_YOUR TASK_
If a picture appears, leave it out, and reproduce exactly the lines from the start of the listing below through the one bearing "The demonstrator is".

_SUPPLIED MATERIAL_
○ ○ ○
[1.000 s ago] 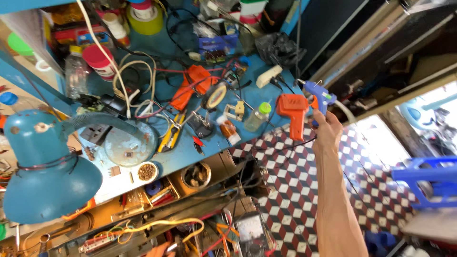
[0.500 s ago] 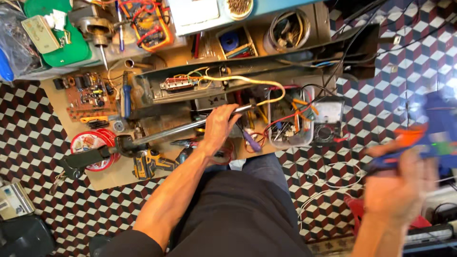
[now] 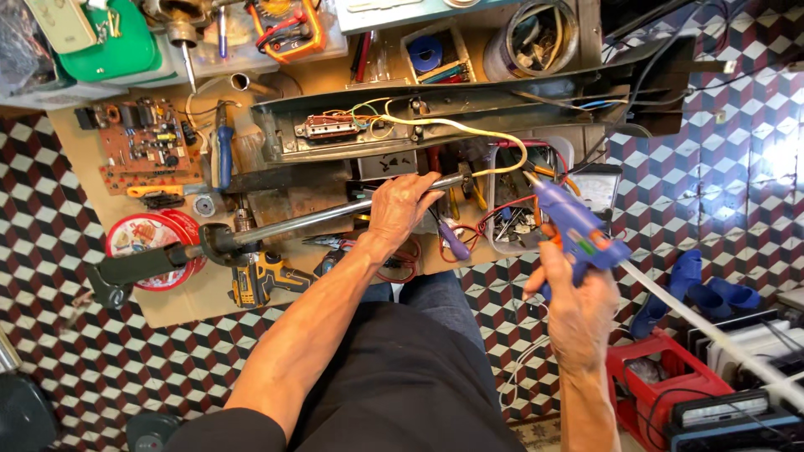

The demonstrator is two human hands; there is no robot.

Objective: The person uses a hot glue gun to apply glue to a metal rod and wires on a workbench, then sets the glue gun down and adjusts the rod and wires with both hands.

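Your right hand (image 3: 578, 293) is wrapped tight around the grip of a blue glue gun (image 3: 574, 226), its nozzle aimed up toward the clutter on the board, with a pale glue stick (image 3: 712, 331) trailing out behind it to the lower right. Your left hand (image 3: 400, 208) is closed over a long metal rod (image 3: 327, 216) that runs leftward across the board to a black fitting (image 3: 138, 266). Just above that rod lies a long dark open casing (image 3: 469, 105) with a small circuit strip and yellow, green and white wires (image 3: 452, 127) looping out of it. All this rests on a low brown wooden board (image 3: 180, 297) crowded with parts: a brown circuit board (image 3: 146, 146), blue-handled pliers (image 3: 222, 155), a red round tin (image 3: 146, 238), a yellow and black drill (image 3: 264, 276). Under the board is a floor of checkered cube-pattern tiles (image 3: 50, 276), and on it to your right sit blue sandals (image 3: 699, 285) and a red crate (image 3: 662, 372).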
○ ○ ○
_SOLUTION FOR THIS TASK_
[1.000 s ago] 
[0.500 s ago] 
[now] 

The demonstrator is two human hands; there is no robot.

Besides this answer, nothing more is needed.